The big view for me then is that we have been taken for a ride by the Union as an entity. That said-on a local scale, Union Reps have been doing some admirable work on the ground. Unfortunately, Union Reps can only achieve goals when they have the support of the Union grown-ups and that has not always been forthcoming in effective ways. I continue to pay my Union subs because I have faith in my local Reps but......I am getting increasingly sick of reading yet another Union newsletter stuffed full of the work the Union is doing for other professions with not a single syllable printed about archaeology. Before you say that I should get more involved and that Unions are all about workers getting together etc.......I didn`t join a Union to fight a Union. :face-rain:
I think many people would recognise that as a fairly accurate account of how most organisations in archaeology have behaved over the past decade or two. The unions have, at times been very good at assisting members on the ground through the dedication of reps but have singularly failed to achieve any form of consensus or gain on the bigger issues for the reasons I've stated in a previous post - there are not enought paid up archaeologists to make them listen and invest.

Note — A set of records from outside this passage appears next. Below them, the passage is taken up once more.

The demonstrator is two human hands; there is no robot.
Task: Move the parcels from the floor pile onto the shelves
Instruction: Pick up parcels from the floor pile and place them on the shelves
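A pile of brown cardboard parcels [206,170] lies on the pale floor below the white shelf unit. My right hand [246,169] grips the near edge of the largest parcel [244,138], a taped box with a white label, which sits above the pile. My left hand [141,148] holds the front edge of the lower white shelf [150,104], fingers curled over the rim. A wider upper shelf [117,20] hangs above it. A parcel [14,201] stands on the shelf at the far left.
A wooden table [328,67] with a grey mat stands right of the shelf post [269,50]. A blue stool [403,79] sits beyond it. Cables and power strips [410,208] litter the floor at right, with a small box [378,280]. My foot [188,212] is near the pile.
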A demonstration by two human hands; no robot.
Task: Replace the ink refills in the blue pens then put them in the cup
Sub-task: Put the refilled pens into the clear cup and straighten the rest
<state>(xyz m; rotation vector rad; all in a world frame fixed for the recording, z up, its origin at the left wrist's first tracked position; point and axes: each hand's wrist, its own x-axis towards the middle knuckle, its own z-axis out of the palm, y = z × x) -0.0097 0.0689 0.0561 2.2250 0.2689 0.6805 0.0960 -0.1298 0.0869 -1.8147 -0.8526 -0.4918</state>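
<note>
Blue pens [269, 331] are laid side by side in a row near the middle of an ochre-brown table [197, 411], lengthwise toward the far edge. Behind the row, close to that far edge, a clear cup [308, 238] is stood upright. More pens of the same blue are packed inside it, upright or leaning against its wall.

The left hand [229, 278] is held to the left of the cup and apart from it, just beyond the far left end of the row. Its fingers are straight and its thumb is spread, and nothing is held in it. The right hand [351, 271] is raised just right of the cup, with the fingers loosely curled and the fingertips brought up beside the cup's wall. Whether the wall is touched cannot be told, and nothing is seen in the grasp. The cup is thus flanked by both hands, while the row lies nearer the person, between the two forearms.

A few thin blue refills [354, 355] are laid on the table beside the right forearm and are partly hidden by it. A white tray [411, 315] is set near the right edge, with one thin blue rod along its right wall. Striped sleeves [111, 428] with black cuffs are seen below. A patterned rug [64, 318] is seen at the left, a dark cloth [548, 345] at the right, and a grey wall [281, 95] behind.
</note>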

It is up to all organisations (unions, IfA, any other organisation) to clearly state what they want to do and how they intend to achieve it. If they can't do that, whatever the reason may be, then they don't deserve our support and we would be better off investing in a different form of representation. But I think that, as it stands at present, the facilities and mechanisms are in place within unions which could assist all of us in pushing forward issues like pay, conditions and treatment of staff. I don't think its wise to write that option off while it seems to be one front still worthy of pursuit, although the basic provision of services by unions is what subs are designed to pay for and I suspect they would suggest that they are fulfilling their obligations to members by providing those services on the ground.

With all that said, any advance on our current position is only going to come with cooperation and support through a number of organisations including unions, the Diggers' Forum, the IfA and BAJR. All of these fulfill different (sometimes subtly different) roles within the industry and do different things on behalf of different groups of people. To get them working effectively they need to link up on key issues, achieve a consensus and then use their different outlets and points of leverage to push through changes, as I'm sure has already been identified.

troll Wrote:I continue to pay my Union subs because I have faith in my local Reps but......I am getting increasingly sick of reading yet another Union newsletter stuffed full of the work the Union is doing for other professions with not a single syllable printed about archaeology.

There's only one reason unions can achieve those things and fund those campaigns in other areas: because they have a considerable level of membership across an industry and can legitimately speak on behalf of that industry's staff. It is not simply about the money involved, its also about the realistic achievability of any union campaign or agenda and that hinges on the numbers. Importantly, I don't think archaeology really needs a large amount of money spent by a union on a campaign, we work in one of the best networked industries around, perhaps by virtue of the lack of security and necessity to know people. Unions do need people who understand how this business works and the ability to identify and formulate informed, realistic and achievable aims.
well networked people can achieve change? - 26/3/2011 - do at least this - March For The Alternative
Well networked people can communicate.

I'll be there and I'm telling other people.